Creation of test data

import pandas as pd
import numpy as np

# Create an ID array from 1 to 1000
ids = np.arange(1, 1001)

# Calculate cycle as ID divided by 100
cycles = ids // 100

# Generate random integer values for the remaining columns
# Assuming a range for random integers (e.g., 0 to 100)
col1_int = np.random.randint(0, 101, 1000)
col2_int = np.random.randint(0, 101, 1000)
col3_int = np.random.randint(0, 101, 1000)

# Update the DataFrame with integer values
df = pd.DataFrame({
    "ID": ids,
    "cycle": cycles,
    "col1": col1_int,
    "col2": col2_int,
    "col3": col3_int
})

df.head()  # Display the first few rows of the updated DataFrame

Run test cases with functions

import pandas as pd

df = df.set_index(['ID', 'cycle'])  # Use multi-indexing

x_dict = {'Auxin': df}  # Create a simple dict with the DataFrame
keys_list = ['Auxin']  # Define a list of keys to work with

# Define ranges for the loop inside `func`
start_cycle = 6
end_cycle = 29

# RUNS SUCCESSFULLY WITHOUT LIST COMPREHENSION
comprehension = False
result = func(
    x_dict,
    keys_list,
    start_cycle,
    end_cycle,
    comprehension=comprehension
)
print("Worked without dict comprehension!")

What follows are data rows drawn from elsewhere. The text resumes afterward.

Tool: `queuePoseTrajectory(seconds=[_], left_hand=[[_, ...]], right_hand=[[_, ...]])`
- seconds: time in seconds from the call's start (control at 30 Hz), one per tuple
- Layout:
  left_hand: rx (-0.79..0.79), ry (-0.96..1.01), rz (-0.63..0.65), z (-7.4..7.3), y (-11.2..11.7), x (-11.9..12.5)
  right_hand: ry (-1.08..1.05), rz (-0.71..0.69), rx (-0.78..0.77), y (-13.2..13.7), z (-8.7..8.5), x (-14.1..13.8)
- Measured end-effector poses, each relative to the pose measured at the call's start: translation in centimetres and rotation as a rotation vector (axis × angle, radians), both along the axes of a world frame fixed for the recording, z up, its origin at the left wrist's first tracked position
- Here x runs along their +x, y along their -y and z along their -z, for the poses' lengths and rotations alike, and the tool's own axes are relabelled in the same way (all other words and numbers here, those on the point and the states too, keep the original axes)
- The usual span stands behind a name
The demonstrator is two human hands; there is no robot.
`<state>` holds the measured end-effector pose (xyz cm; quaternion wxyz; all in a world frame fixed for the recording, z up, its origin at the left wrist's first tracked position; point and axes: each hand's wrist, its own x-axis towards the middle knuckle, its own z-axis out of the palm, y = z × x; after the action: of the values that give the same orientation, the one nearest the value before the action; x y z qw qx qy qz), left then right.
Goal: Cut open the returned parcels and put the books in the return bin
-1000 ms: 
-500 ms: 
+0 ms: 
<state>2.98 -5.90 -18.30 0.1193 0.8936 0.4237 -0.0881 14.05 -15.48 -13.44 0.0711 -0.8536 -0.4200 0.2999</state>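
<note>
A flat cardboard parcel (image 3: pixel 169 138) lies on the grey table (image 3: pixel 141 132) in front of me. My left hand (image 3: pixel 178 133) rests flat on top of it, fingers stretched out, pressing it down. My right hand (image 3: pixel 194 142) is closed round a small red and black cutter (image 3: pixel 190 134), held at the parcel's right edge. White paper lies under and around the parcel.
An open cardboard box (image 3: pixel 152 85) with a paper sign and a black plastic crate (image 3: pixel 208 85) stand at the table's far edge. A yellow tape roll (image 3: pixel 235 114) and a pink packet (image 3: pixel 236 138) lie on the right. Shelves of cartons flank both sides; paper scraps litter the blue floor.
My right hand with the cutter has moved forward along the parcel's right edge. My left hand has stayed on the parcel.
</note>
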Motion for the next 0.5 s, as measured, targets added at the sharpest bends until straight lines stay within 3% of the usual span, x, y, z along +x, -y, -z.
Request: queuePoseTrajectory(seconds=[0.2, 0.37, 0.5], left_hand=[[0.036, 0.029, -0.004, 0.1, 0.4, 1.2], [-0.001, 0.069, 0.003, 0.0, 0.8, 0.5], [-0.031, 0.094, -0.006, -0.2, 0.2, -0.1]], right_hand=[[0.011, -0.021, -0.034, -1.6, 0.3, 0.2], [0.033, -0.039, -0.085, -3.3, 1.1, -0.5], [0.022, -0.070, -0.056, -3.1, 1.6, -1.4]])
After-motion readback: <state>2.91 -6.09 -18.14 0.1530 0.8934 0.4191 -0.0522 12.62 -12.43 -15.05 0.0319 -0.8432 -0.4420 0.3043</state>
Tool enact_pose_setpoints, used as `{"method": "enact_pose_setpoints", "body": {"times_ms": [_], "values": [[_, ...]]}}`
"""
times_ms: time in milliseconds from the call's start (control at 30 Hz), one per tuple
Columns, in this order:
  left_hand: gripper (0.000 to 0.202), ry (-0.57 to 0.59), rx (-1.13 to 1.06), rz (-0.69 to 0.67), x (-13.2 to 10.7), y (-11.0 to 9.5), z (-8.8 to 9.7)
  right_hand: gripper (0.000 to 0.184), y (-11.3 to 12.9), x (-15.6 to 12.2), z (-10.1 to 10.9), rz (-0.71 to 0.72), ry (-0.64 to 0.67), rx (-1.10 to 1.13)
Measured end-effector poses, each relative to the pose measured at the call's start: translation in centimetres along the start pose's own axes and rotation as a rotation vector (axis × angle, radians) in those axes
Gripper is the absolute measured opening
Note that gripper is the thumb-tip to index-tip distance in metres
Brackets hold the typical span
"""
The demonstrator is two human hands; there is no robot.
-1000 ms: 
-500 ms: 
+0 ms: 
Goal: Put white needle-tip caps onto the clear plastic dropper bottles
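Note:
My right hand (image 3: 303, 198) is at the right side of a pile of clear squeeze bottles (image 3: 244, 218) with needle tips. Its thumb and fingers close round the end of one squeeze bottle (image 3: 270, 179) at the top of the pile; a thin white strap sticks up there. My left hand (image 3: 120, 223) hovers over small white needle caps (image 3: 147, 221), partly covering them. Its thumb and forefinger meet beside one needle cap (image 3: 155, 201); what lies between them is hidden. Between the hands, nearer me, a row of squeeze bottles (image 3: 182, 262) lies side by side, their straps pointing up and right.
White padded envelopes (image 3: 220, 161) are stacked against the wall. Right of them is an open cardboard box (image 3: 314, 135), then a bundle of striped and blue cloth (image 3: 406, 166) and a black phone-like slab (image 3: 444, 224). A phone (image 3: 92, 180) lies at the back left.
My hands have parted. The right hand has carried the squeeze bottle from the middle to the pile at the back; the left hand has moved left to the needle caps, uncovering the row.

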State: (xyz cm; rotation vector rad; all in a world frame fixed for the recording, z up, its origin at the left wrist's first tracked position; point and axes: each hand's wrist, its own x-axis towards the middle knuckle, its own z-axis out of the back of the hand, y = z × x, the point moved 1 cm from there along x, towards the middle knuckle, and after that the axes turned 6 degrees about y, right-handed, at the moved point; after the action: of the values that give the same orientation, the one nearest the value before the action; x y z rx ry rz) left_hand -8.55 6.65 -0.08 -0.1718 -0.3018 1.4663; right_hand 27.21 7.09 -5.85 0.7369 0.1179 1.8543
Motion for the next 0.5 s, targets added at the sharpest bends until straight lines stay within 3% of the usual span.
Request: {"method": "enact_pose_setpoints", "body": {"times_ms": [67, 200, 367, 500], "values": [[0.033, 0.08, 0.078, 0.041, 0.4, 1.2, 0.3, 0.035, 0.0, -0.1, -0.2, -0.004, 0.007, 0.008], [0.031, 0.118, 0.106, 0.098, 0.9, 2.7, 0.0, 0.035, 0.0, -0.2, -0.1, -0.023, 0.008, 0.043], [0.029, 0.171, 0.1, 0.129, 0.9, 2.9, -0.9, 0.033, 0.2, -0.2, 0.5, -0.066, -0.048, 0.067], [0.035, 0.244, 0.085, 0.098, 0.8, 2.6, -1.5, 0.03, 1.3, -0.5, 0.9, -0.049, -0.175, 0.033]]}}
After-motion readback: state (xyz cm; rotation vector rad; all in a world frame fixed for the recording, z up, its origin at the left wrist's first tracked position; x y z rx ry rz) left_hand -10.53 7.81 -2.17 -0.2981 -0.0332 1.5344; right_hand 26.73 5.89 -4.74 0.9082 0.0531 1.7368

# FAILS WITH LIST COMPREHENSION
comprehension = True
result = func(
    x_dict,
    keys_list,
    start_cycle,
    end_cycle,
    comprehension=comprehension
)
print("Breaks when dict comprehension is used!")

The error

UndefinedVariableError: local variable 'cycle' is not defined
1

There are 1 answers

0
Daraan On

In short comprehensions work underneath differently than one might expect. They use a different scope for local variables underneath that is not exposed. Some read-up here: https://peps.python.org/pep-0572/#changing-the-scope-rules-for-comprehensions

Here pandas and the comprehension do not share the same scope, this cycle is not defined when trying to access it via pandas inside the comprehension.


  1. A fix you can use it to use global cycle before your for-loop to allow accessing cycle.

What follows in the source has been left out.